What you will do — Output the data in full. Keep every entry exactly as written.

Task input —
=-=-=-=-=
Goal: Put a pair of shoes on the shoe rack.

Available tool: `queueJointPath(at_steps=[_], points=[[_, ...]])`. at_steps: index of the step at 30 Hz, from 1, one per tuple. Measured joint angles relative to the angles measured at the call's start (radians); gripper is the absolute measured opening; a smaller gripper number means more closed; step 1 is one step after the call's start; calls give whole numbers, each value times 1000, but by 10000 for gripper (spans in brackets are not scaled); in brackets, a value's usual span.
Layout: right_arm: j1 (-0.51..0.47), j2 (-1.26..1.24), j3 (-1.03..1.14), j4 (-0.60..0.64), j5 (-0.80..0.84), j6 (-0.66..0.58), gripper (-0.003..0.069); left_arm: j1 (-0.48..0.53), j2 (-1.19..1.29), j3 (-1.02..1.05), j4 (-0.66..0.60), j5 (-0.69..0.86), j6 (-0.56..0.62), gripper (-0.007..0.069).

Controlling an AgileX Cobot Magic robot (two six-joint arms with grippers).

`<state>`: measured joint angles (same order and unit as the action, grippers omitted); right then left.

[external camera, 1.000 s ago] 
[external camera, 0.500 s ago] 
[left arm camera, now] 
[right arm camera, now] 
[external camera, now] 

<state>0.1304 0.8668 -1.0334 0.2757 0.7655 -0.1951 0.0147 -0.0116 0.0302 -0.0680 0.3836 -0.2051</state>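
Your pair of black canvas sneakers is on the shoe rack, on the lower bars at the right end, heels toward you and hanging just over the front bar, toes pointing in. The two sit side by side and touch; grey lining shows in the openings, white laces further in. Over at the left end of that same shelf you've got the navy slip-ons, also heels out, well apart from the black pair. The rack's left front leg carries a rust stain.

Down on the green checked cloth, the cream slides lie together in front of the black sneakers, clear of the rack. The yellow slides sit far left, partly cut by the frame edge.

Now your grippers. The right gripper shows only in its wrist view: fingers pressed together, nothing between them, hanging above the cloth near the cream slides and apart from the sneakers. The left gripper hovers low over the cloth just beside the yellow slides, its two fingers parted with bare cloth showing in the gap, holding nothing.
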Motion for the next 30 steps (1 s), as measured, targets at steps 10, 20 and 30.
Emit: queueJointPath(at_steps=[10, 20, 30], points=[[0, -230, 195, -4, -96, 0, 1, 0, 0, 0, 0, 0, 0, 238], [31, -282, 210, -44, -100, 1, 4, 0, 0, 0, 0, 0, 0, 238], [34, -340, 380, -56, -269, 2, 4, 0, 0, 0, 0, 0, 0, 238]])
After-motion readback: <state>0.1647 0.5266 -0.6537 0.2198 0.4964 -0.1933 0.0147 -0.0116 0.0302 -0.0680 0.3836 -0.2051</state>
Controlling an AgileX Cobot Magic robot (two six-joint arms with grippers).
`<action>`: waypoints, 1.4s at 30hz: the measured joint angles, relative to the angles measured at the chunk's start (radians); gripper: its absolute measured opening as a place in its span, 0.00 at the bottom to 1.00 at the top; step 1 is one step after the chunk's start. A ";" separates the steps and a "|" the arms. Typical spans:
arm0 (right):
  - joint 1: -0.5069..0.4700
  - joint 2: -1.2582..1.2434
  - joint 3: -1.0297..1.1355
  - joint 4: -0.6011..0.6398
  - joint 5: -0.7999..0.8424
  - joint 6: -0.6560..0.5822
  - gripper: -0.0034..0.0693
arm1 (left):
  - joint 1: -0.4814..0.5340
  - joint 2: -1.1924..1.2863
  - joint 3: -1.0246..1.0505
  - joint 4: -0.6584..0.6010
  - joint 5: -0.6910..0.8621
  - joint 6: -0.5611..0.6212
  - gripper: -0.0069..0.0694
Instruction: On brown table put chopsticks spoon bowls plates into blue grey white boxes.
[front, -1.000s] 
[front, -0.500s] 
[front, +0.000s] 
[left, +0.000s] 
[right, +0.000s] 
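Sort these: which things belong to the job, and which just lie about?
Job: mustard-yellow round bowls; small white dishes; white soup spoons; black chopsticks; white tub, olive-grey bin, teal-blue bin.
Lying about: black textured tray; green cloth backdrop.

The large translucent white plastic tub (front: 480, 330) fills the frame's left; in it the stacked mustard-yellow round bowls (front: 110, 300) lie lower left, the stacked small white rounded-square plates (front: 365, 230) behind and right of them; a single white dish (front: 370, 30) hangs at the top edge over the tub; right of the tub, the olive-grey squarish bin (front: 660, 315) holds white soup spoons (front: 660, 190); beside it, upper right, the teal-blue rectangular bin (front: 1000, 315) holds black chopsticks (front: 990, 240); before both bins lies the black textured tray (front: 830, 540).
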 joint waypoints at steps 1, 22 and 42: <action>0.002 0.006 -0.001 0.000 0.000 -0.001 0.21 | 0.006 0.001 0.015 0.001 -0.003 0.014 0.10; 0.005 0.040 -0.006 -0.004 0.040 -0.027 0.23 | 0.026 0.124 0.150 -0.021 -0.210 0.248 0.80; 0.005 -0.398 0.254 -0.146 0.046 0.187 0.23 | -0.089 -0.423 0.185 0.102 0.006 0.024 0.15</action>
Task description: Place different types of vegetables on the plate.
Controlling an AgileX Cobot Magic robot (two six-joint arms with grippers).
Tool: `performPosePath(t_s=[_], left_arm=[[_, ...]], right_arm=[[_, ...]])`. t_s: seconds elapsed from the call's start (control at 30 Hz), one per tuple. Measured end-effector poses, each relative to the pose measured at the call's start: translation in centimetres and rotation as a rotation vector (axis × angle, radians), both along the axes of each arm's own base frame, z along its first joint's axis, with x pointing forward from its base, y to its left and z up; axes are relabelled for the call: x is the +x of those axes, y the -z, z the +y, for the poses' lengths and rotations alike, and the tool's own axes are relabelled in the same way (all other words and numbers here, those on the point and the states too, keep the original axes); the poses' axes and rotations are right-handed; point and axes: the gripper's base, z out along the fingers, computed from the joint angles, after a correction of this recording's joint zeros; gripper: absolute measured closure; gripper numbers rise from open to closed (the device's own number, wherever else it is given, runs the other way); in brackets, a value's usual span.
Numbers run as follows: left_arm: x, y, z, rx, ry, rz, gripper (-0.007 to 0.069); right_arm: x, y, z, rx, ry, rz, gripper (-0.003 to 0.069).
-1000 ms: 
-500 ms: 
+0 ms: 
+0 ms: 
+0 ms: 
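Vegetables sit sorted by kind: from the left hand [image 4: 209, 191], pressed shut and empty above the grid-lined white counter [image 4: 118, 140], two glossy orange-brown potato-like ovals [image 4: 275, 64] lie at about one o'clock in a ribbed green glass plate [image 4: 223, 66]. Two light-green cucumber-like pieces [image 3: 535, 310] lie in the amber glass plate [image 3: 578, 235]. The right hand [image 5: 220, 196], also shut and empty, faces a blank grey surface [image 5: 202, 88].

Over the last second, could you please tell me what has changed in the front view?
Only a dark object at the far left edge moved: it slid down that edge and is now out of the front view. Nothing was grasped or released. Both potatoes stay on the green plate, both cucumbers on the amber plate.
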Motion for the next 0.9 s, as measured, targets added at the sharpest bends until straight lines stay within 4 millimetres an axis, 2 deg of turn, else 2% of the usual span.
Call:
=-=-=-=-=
Response box —
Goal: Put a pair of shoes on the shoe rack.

Available tool: `queueJointPath(at_steps=[_], points=[[_, ...]])`. at_steps: index of the step at 30 Hz, from 1, one per tuple. Measured joint angles relative to the angles measured at the call's start (radians); gripper is the absolute measured opening; a smaller gripper number means more closed; step 1 is one step after the call's start; calls give whole numbers, each value times 1000, but by 10000 for gripper (spans in brackets are not scaled); in brackets, a value's usual span.
Layout: right_arm: j1 (-0.51..0.47), j2 (-1.26..1.24), j3 (-1.03..1.14), j4 (-0.60..0.64), j5 (-0.80..0.84), j6 (-0.66..0.58), gripper (-0.003..0.069); left_arm: j1 (-0.48..0.53), j2 (-1.19..1.29), j3 (-1.02..1.05), j4 (-0.66..0.60), j5 (-0.69..0.86), j6 (-0.56..0.62), gripper (-0.007..0.069).

Controlling an AgileX Cobot Magic robot (two six-joint arms with grippers).

`<state>`: measured joint angles (same order and unit as the action, grippers omitted); right then left.

[external camera, 1.000 s ago] 
[external camera, 0.500 s ago] 
[left arm camera, now] 
[right arm camera, now] 
[external camera, now] 

<state>0.1304 0.8668 -1.0334 0.2757 0.7655 -0.1951 0.0147 -0.0116 0.0302 -0.0680 0.3836 -0.2051</state>
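Your pair of black canvas sneakers is on the shoe rack, on the lower bars at the right end, heels toward you and hanging just over the front bar, toes pointing in. The two sit side by side and touch; grey lining shows in the openings, white laces further in. Over at the left end of that same shelf you've got the navy slip-ons, also heels out, well apart from the black pair. The rack's left front leg carries a rust stain.

Down on the green checked cloth, the cream slides lie together in front of the black sneakers, clear of the rack. The yellow slides sit far left, partly cut by the frame edge.

Now your grippers. The right gripper shows only in its wrist view: fingers pressed together, nothing between them, hanging above the cloth near the cream slides and apart from the sneakers. The left gripper hovers low over the cloth just beside the yellow slides, its two fingers parted with bare cloth showing in the gap, holding nothing.
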Motion for the next 30 steps (1 s), as measured, targets at steps 10, 20 and 30.
Emit: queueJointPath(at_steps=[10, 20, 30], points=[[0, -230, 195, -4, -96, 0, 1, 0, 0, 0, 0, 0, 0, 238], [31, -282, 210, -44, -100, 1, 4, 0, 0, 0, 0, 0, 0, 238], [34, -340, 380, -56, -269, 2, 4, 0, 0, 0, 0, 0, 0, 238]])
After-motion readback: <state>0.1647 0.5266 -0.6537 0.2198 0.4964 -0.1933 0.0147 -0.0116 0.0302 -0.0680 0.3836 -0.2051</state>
Controlling an AgileX Cobot Magic robot (two six-joint arms with grippers).
`<action>`: waypoints, 1.4s at 30hz: the measured joint angles, relative to the angles measured at the chunk's start (radians); gripper: its absolute measured opening as a place in its span, 0.00 at the bottom to 1.00 at the top; step 1 is one step after the chunk's start. A ";" separates the steps and a "|" the arms. Typical spans:
arm0 (right):
  - joint 1: -0.5069..0.4700
  - joint 2: -1.2582..1.2434
  - joint 3: -1.0297..1.1355
  - joint 4: -0.6011..0.6398
  - joint 5: -0.7999..0.8424
  - joint 6: -0.6560..0.5822
  - gripper: -0.0034..0.0693
arm1 (left):
  - joint 1: -0.4814..0.5340
  - joint 2: -1.1924..1.2863
  - joint 3: -1.0246..1.0505
  - joint 4: -0.6584..0.6010
  - joint 5: -0.6910..0.8621
  - joint 6: -0.5611..0.6212
  - gripper: -0.0069..0.0694
Instruction: On brown table put chopsticks spoon bowls plates into blue grey white boxes.
[front, -1.000s] 
[front, -0.500s] 
[front, +0.000s] 
[left, +0.000s] 
[right, +0.000s] 
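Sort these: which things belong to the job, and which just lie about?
Job: mustard-yellow round bowls; small white dishes; white soup spoons; black chopsticks; white tub, olive-grey bin, teal-blue bin.
Lying about: black textured tray; green cloth backdrop.

The large translucent white plastic tub (front: 480, 330) fills the frame's left; in it the stacked mustard-yellow round bowls (front: 110, 300) lie lower left, the stacked small white rounded-square plates (front: 365, 230) behind and right of them; a single white dish (front: 370, 30) hangs at the top edge over the tub; right of the tub, the olive-grey squarish bin (front: 660, 315) holds white soup spoons (front: 660, 190); beside it, upper right, the teal-blue rectangular bin (front: 1000, 315) holds black chopsticks (front: 990, 240); before both bins lies the black textured tray (front: 830, 540).
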 joint waypoints at steps 1, 22 and 42: <action>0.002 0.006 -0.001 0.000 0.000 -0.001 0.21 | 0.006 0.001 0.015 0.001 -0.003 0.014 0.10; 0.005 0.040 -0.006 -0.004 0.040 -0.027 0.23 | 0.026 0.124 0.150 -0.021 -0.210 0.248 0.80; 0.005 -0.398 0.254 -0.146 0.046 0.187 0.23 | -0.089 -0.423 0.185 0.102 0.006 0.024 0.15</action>
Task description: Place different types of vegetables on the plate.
Controlling an AgileX Cobot Magic robot (two six-joint arms with grippers).
Tool: `performPosePath(t_s=[_], left_arm=[[_, ...]], right_arm=[[_, ...]])`. t_s: seconds elapsed from the call's start (control at 30 Hz), one per tuple. Measured end-effector poses, each relative to the pose measured at the call's start: translation in centimetres and rotation as a rotation vector (axis × angle, radians), both along the axes of each arm's own base frame, z along its first joint's axis, with x pointing forward from its base, y to its left and z up; axes are relabelled for the call: x is the +x of those axes, y the -z, z the +y, for the poses' lengths and rotations alike, and the tool's own axes are relabelled in the same way (all other words and numbers here, those on the point and the states too, keep the original axes); the poses' axes and rotations are right-handed; point and axes: the gripper's base, z out along the fingers, computed from the joint angles, after a correction of this recording's joint zeros; gripper: absolute measured closure; gripper numbers rise from open to closed (the device's own number, wherever else it is given, runs the other way); in brackets, a value's usual span.
Numbers run as follows: left_arm: x, y, z, rx, ry, rz, gripper (-0.007 to 0.069); right_arm: x, y, z, rx, ry, rz, gripper (-0.003 to 0.069).
-1000 ms: 
-500 ms: 
+0 ms: 
+0 ms: 
+0 ms: 
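Vegetables sit sorted by kind: from the left hand [image 4: 209, 191], pressed shut and empty above the grid-lined white counter [image 4: 118, 140], two glossy orange-brown potato-like ovals [image 4: 275, 64] lie at about one o'clock in a ribbed green glass plate [image 4: 223, 66]. Two light-green cucumber-like pieces [image 3: 535, 310] lie in the amber glass plate [image 3: 578, 235]. The right hand [image 5: 220, 196], also shut and empty, faces a blank grey surface [image 5: 202, 88].

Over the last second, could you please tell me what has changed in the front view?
Only a dark object at the far left edge moved: it slid down that edge and is now out of the front view. Nothing was grasped or released. Both potatoes stay on the green plate, both cucumbers on the amber plate.
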Motion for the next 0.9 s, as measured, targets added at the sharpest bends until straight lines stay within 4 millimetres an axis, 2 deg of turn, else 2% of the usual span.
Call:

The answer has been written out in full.